Ray Jaworowski, a senior aerospace analyst at Forecast International, a Newtown, Connecticut-based market consulting firm, said the contract award was being considered an upset among members of industry.
He noted that the Air Force originally sought to award Sikorsky a sole-source contract to replace the Hueys but faced push back from Congress after Leonardo — then AgustaWestland — took out ads against that approach.
With the win, Boeing is “having a nice come back,” Aboulafia said.
“They sort of had this heart attack moment after losing the [long-range strike bomber] to Northrop Grumman,” he said. “But then you’ve got MQ-25 and this, plus renewed production of Super Hornets. … I think it clearly points to a nice resurgence for Boeing military aviation.”

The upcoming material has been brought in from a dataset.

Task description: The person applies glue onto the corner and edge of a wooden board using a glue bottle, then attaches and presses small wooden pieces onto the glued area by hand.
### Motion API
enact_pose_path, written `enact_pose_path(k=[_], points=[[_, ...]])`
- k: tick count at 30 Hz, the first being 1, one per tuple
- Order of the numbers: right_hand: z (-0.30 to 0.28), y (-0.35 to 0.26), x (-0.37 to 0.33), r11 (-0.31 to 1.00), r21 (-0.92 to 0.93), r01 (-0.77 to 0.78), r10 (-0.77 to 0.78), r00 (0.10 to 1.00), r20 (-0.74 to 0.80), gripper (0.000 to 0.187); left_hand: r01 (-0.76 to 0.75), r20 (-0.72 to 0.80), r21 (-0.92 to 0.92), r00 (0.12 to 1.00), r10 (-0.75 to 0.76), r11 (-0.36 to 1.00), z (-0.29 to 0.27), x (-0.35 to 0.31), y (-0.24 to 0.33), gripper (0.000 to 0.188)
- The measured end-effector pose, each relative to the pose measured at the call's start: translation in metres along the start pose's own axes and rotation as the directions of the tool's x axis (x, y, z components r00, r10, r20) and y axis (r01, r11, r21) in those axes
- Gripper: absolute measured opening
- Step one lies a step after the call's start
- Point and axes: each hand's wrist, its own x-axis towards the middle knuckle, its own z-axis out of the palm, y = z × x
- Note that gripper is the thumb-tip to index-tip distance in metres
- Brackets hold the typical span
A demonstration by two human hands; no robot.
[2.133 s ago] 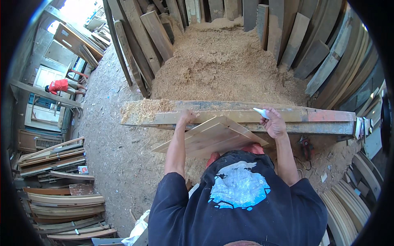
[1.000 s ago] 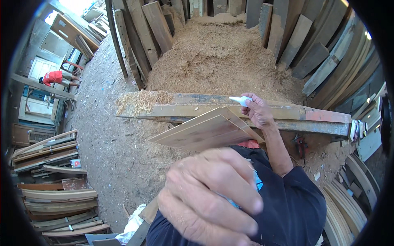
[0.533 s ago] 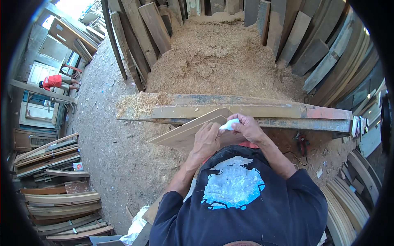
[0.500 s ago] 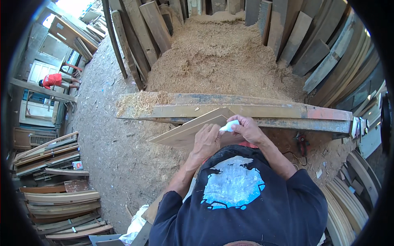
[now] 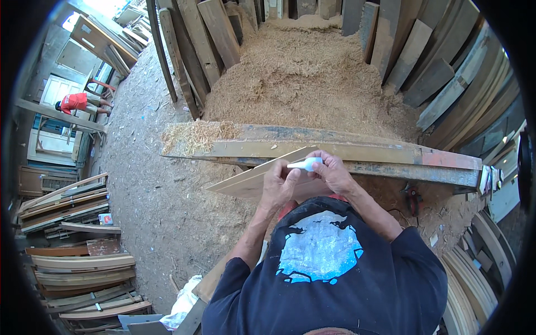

Boeing is also sending a message that it is willing to work with partners around the globe, he added. “That’s a message they’ve wanted to send, that they’ve been sending for years: ‘We don’t just sell planes to the world, we sell other people’s planes, too.’ It’s a great message to send.”
Jaworowski noted that the award could portend more Pentagon contracts going to foreign companies that team with U.S.-based firms on their offerings.
“This is another indication that the U.S. military market is no longer a captive market for U.S. manufacturers,” he said. “This is yet another example that the Pentagon is now willing to look outside the U.S. at other designs.”
Going forward, the Boeing-Leonardo team will need to be mindful about watching cost overruns as the nature of the fixed-firm price contract will force the team to eat additional costs, Cancian noted.
Boeing is currently “losing their shirt on the KC-46 on a fixed-price contract and they’ve signed up for it again,” he said. “There still is some development [work] that needs to be done, so I think that there’s a considerable amount of risk to Boeing and Leonardo.”
Additionally, it is likely that there will be a protest from Sikorsky or Sierra Nevada, Aboulafia said.
“Would it be a program without a protest?” he asked. “Helicopters seem to attract their share of protests. But assuming the Air Force has done its job in terms of transparency, it might be tough.”
Jaworowski noted that Sikorsky already launched an “unusual” protest of the program back in February over the sharing of technical data that was eventually declined by the Government Accountability Office in May.
“I don’t think the fact that they did that already rules out … an after-award protest if they can find some grounds on which to base a protest,” he said.
Aboulafia said that while Sikorsky — which is owned by Lockheed Martin — may be upset about the loss, ultimately the contract wasn’t too big of a deal.
“This is basically a year’s production of Black Hawks stretched over” several years, he said. “It falls under the heading of, ‘Yeah, it would have been nice,’ … but [it is] not a mortal blow.”